Une chaîne de production colossale dissimulée sous le sable
Une équipe internationale de chercheurs italiens, espagnols et tunisiens a réalisé une découverte remarquable à Henchir el Begar. Partis à la recherche de vestiges liés à la production d’huile d’olive, ils ont trouvé bien au-delà de leurs espérances.
Les fouilles ont mis au jour un torcularium monumental — un complexe romain dédié au pressage de l’huile — équipé de 12 énormes presses à poutre disposées en rangée.
Non loin de là, les chercheurs ont découvert une seconde zone de production abritant 8 presses supplémentaires.
Au total, ce sont 20 pressoirs qui ont été identifiés, témoignant d’une production à l’échelle industrielle plutôt que d’un artisanat traditionnel.
L’emplacement au pied du Jebel Semmama s’avérait particulièrement propice pour plusieurs raisons :
- des terres d’une fertilité exceptionnelle, idéales pour la culture de l’olivier,
- un accès fiable à l’eau, ressource essentielle dans le processus de fabrication,
- un climat offrant des conditions optimales pour la croissance des oliviers.

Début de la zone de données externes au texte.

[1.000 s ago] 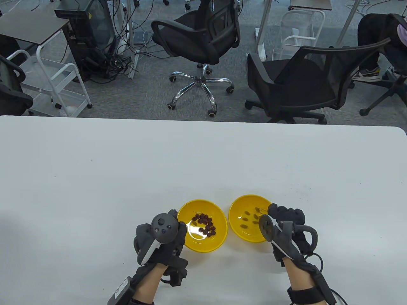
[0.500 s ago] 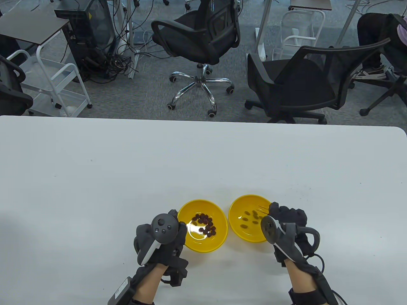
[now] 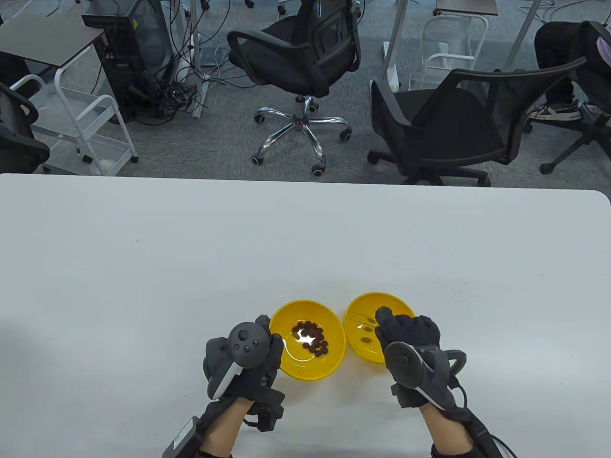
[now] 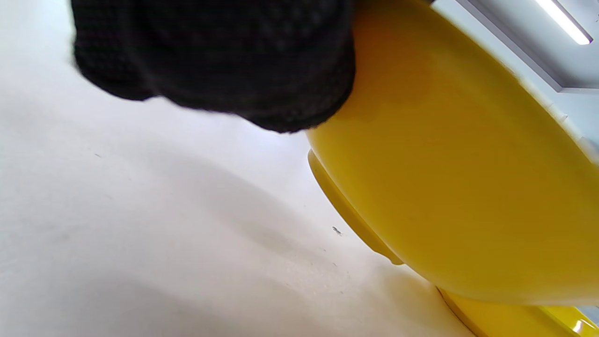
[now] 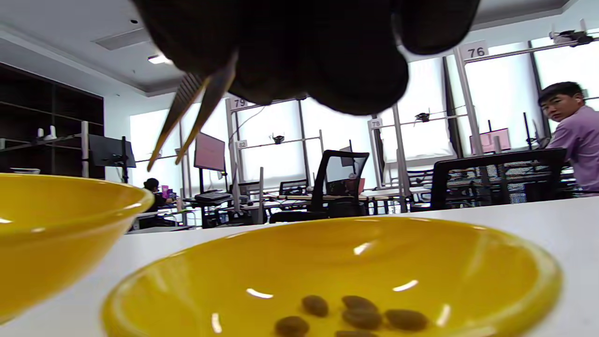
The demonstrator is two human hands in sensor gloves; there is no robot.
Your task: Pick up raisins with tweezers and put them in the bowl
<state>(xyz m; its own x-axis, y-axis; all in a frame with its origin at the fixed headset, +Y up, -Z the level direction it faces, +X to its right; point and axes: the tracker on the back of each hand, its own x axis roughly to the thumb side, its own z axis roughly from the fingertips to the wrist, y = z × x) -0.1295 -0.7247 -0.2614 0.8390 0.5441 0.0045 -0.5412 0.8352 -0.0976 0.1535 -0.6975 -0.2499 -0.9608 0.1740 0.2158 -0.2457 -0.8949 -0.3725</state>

L’huile d’olive, ressource vitale de l’Empire romain
À l’époque romaine, cette région appartenait à la province d’Africa Proconsularis, l’un des territoires agricoles les plus stratégiques de l’Empire. Les environs de Cillium constituaient également un carrefour culturel, où vétérans romains et colons cohabitaient avec les populations numides locales.

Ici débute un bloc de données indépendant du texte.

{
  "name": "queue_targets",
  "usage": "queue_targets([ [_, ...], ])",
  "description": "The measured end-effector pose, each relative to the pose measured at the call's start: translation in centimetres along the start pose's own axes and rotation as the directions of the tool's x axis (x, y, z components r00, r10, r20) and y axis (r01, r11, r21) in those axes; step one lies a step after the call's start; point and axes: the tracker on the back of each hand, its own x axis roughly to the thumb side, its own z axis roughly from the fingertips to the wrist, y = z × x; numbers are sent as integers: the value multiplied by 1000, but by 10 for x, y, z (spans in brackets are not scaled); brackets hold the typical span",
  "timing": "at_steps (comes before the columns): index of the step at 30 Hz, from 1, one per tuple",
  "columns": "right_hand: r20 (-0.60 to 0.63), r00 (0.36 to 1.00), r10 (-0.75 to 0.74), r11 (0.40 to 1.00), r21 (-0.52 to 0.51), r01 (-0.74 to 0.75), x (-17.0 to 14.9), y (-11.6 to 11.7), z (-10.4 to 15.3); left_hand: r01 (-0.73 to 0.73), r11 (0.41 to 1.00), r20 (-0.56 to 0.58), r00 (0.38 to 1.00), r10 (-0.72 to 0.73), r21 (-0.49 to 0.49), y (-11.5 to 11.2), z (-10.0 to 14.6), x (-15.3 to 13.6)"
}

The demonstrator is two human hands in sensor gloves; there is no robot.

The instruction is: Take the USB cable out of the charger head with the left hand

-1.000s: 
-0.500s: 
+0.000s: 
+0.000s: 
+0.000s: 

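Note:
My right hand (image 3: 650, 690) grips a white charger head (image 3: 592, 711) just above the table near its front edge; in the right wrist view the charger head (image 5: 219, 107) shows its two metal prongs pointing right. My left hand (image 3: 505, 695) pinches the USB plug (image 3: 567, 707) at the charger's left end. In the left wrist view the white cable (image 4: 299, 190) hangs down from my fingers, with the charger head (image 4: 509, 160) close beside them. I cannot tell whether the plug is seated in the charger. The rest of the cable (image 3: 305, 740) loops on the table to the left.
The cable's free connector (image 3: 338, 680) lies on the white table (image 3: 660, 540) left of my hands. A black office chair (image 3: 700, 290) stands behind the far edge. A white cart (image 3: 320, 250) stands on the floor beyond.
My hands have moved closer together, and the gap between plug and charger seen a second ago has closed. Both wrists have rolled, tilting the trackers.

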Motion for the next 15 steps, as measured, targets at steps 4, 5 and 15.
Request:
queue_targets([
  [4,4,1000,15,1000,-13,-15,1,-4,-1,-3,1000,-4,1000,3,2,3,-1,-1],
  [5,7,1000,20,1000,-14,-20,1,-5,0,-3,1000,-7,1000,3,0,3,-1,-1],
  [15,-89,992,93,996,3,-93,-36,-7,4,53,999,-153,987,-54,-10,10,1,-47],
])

Une inscription datant de l’an 138 après J.-C. atteste que le Sénat avait promulgué un décret spécial autorisant la tenue de marchés réguliers dans la région. Ce document souligne l’importance de ce territoire en tant que centre économique incontournable.
À cette époque, l’huile d’olive représentait une ressource indispensable, utilisée notamment pour :
- alimenter les lampes à huile en guise de combustible,
- l’hygiène corporelle et les soins personnels,
- la fabrication de médicaments et d’onguents,
- la cuisine et la conservation des aliments.
Un site en activité pendant plusieurs siècles
L’un des aspects les plus saisissants de ce complexe est sa longévité exceptionnelle. Les analyses archéologiques révèlent que la production s’y est poursuivie du IIIe au VIe siècle après J.-C.
Le site a ainsi traversé d’immenses bouleversements politiques — de l’Empire romain à la domination vandale, jusqu’à la période byzantine — tout en maintenant une remarquable stabilité économique.
Grâce au géoradar, les archéologues ont en outre cartographié un vaste réseau souterrain de routes, de bâtiments et d’autres structures, confirmant que le site formait une agglomération industrielle parfaitement organisée.
Au-delà de la production d’huile d’olive, les fouilles ont également livré :
- des meules en pierre destinées à broyer le grain,
- un bracelet métallique,
- des fragments d’architecture ornementée, réemployés ultérieurement comme matériaux de construction.
Un centre d’exportation au service de tout l’Empire romain
À proximité du complexe de production s’étendait un vicus — un village regroupant des centaines d’ouvriers et d’agriculteurs pleinement intégrés dans le système économique de l’Empire romain.
L’huile produite ici n’était pas destinée à la consommation locale. Elle était acheminée vers les grandes cités portuaires et approvisionnait les légions romaines stationnées à plusieurs centaines de kilomètres, aux frontières de l’Empire.
Cette découverte démontre que des réseaux commerciaux étendus et une production à grande échelle existaient déjà dans l’Antiquité. Elle laisse également entrevoir que la Tunisie recèle très probablement d’autres complexes industriels similaires, encore enfouis et attendant d’être mis au jour.